#### WORK INSTRUCTION:
Beginning with the line that contains "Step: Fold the" and ending with the line that contains "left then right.", reproduce the lines of the entries below exactly, omitting pictures.

#### GIVEN RECORDS:
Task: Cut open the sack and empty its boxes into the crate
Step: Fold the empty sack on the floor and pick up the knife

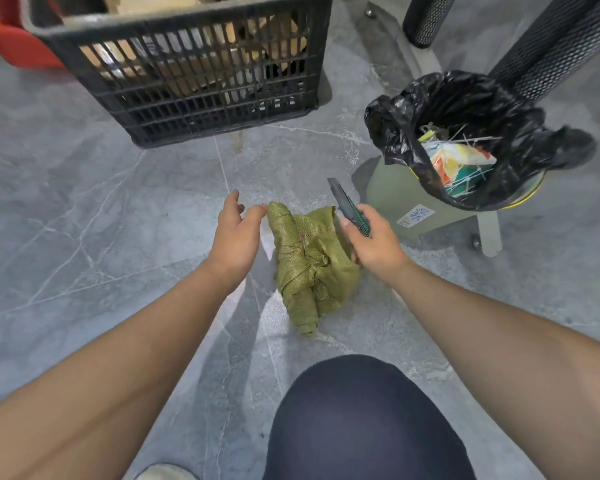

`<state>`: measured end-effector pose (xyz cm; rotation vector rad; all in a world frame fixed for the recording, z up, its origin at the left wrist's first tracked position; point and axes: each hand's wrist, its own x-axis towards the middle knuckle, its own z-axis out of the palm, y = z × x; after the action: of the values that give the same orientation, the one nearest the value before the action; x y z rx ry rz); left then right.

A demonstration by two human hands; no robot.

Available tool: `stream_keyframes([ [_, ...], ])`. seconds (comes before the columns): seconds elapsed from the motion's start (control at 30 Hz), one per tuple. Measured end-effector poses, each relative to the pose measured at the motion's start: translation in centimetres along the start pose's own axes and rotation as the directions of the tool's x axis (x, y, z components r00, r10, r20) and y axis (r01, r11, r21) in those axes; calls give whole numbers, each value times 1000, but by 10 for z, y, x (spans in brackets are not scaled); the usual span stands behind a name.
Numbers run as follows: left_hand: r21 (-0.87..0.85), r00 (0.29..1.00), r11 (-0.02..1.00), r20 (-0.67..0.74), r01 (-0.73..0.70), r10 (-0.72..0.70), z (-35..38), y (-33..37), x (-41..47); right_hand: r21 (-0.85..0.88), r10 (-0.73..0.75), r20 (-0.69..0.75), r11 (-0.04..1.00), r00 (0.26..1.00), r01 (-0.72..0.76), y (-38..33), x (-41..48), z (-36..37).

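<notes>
Green woven sack [310, 268] — crumpled, flat

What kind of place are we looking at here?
Likely an indoor packing or stock area, maybe an office back room: polished grey tile floor, a black plastic crate holding cardboard boxes, and a lined waste bin with scraps, beside a green woven sack.

Grey veined floor tiles [84, 220] carried a black slatted crate [187, 81], a crumpled green sack [305, 265] lay in front of the crate, a black-lined bin [388, 199] stood right of the crate.
</notes>
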<state>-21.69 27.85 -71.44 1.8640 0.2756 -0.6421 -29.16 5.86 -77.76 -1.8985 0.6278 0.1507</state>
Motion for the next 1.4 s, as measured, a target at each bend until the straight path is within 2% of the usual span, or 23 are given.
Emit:
stream_keyframes([
  [0.23,-34,1000,999,2,5,-5,-39,74,-49,186,114,45,975,993,-120,-105,-41,-6],
  [0.37,-30,999,999,17,29,-28,-64,123,-92,288,172,121,936,978,-201,-167,-79,-16],
  [0.57,-31,999,999,16,41,-41,-101,210,-164,402,177,172,885,969,-233,-280,-139,-47],
  [0.83,-44,999,999,39,-3,4,-152,347,-263,397,176,82,897,981,-194,-438,-222,-100],
  [1.0,-49,997,997,52,-56,58,-173,426,-316,483,167,54,859,985,-172,-525,-262,-131],
  [1.13,-52,992,994,76,-99,103,-186,476,-346,499,112,-15,862,994,-89,-581,-282,-159],
  [1.4,-62,970,973,86,-221,226,-183,570,-371,396,29,-230,916,973,67,-655,-290,-236],
])
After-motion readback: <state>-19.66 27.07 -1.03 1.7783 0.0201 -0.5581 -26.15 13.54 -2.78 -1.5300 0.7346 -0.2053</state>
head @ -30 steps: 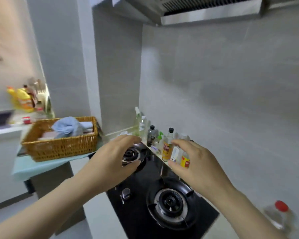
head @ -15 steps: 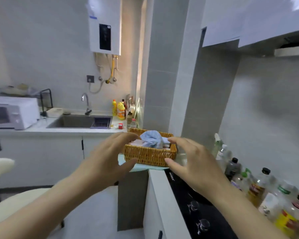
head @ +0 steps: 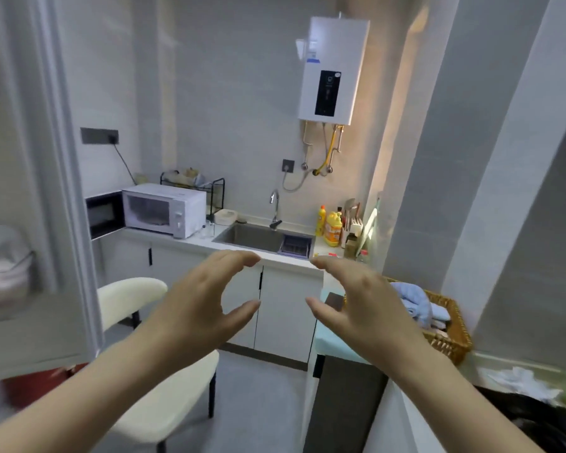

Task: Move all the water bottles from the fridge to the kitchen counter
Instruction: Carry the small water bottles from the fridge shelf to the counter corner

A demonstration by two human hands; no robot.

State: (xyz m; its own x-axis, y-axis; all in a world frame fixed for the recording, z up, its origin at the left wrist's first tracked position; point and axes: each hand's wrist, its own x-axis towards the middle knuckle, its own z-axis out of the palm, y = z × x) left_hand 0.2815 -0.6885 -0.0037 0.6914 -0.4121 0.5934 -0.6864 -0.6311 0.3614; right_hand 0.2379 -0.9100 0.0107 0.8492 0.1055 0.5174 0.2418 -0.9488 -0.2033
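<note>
Sink (head: 242, 237): we see dull brushed metal.
Basket (head: 455, 342): we see rough woven wicker.
Towel (head: 413, 297): soft matt cloth.

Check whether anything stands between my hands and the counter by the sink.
A cream chair stands left of centre, before the microwave end of the counter. Towards the sink, only bare floor shows. The left hand and right hand hold nothing.

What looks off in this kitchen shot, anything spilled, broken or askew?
Nothing spilled or broken that I can see. Only untidy bits: crumpled white material at the frame's lower right, and a blue cloth heaped in the woven wicker basket. The left hand and right hand hold nothing.
</note>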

#### EXERCISE OUTPUT:
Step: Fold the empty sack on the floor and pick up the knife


`<state>`: measured end-effector pose (xyz cm; rotation vector rad; all in a world frame fixed for the recording, z up, its origin at the left wrist's first tracked position; point and axes: each hand's wrist, its own x-axis towards the middle knuckle, its own z-axis out of the palm, y = z × x; after the action: of the values that give the same orientation, the one nearest the value before the action; x y z rx ry rz); left then right.

The response to this exercise is now complete.